Task description: Leaving the images aside, transcribe all the data below exactly.

Collected material Start Marker

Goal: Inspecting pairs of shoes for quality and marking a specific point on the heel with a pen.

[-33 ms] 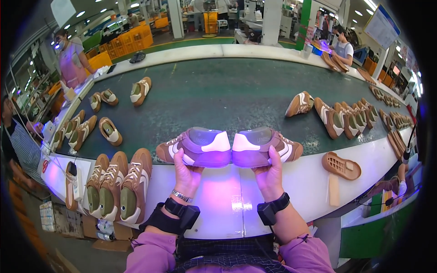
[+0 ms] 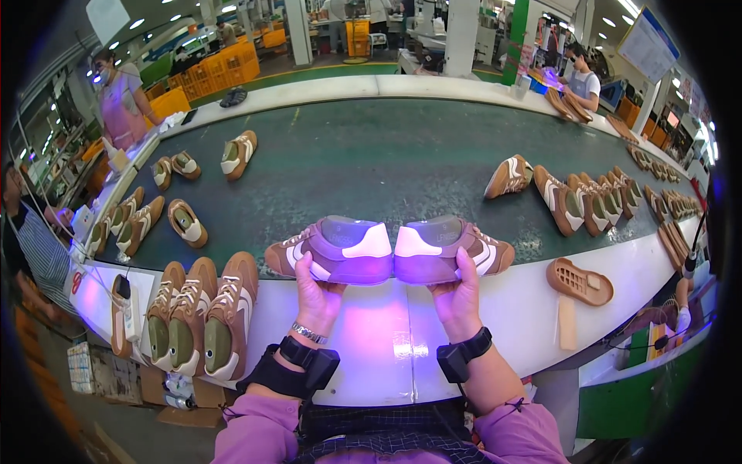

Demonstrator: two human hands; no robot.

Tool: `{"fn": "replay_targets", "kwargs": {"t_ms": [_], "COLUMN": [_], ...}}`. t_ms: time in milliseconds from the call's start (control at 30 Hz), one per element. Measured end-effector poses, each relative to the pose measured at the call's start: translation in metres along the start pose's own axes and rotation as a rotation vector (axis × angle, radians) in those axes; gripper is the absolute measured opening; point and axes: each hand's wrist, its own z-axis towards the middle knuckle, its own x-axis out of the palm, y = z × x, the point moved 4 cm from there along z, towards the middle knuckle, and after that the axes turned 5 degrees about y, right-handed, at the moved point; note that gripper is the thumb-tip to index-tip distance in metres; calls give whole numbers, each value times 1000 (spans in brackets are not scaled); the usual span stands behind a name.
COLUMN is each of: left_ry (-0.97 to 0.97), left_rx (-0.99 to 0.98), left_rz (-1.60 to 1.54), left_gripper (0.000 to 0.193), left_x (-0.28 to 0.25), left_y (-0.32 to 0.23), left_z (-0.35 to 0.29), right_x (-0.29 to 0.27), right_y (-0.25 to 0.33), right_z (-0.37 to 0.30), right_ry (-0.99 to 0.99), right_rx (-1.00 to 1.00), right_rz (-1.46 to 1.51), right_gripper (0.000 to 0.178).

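Above the white ledge in front of me I hold two brown and white sneakers heel to heel. My left hand is closed around the left sneaker, thumb on its near side and toe pointing left. Closed in the same way, my right hand grips the right sneaker, whose toe points right. Their white heel patches meet or nearly meet in the middle, and purple light falls on both. The fingers beneath the soles are mostly hidden.
Three laced sneakers stand on the ledge at left. A loose brown sole and a tan strip lie at right. More sneakers rest on the green belt. Other people work at far left and far right.
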Motion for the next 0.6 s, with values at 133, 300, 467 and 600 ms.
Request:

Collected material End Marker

Exercise response:
Goal: Inspecting pairs of shoes for quality and marking a specific point on the heel with a pen.

[-33 ms] 
[+0 ms] 

Demonstrator: two human hands; no robot.

Tool: `{"fn": "replay_targets", "kwargs": {"t_ms": [_], "COLUMN": [_], ...}}`. t_ms: time in milliseconds from the call's start (control at 30 Hz), one per element. Measured end-effector poses, each relative to the pose measured at the call's start: translation in metres along the start pose's own axes and rotation as a rotation vector (axis × angle, radians) in those axes; gripper is the absolute measured opening; point and axes: each hand's wrist, its own z-axis towards the middle knuckle, its own x-axis out of the palm, y = z × x, the point moved 4 cm from there along z, towards the middle knuckle, and after that the axes turned 5 degrees about y, right-handed, at the moved point; note that gripper is the thumb-tip to index-tip distance in metres; calls give whole numbers, each value times 1000 (spans in brackets are not scaled); the usual span stands behind a name.
COLUMN is each of: left_ry (-0.97 to 0.97), left_rx (-0.99 to 0.98), left_rz (-1.60 to 1.54), left_gripper (0.000 to 0.193), left_x (-0.28 to 0.25), left_y (-0.32 to 0.23), left_z (-0.35 to 0.29), right_x (-0.29 to 0.27), right_y (-0.25 to 0.33), right_z (-0.37 to 0.30), right_ry (-0.99 to 0.99), right_rx (-1.00 to 1.00), right_rz (-1.46 to 1.51), right_gripper (0.000 to 0.178).

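Above the white ledge in front of me I hold two brown and white sneakers heel to heel. My left hand is closed around the left sneaker, thumb on its near side and toe pointing left. Closed in the same way, my right hand grips the right sneaker, whose toe points right. Their white heel patches meet or nearly meet in the middle, and purple light falls on both. The fingers beneath the soles are mostly hidden.
Three laced sneakers stand on the ledge at left. A loose brown sole and a tan strip lie at right. More sneakers rest on the green belt. Other people work at far left and far right.
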Motion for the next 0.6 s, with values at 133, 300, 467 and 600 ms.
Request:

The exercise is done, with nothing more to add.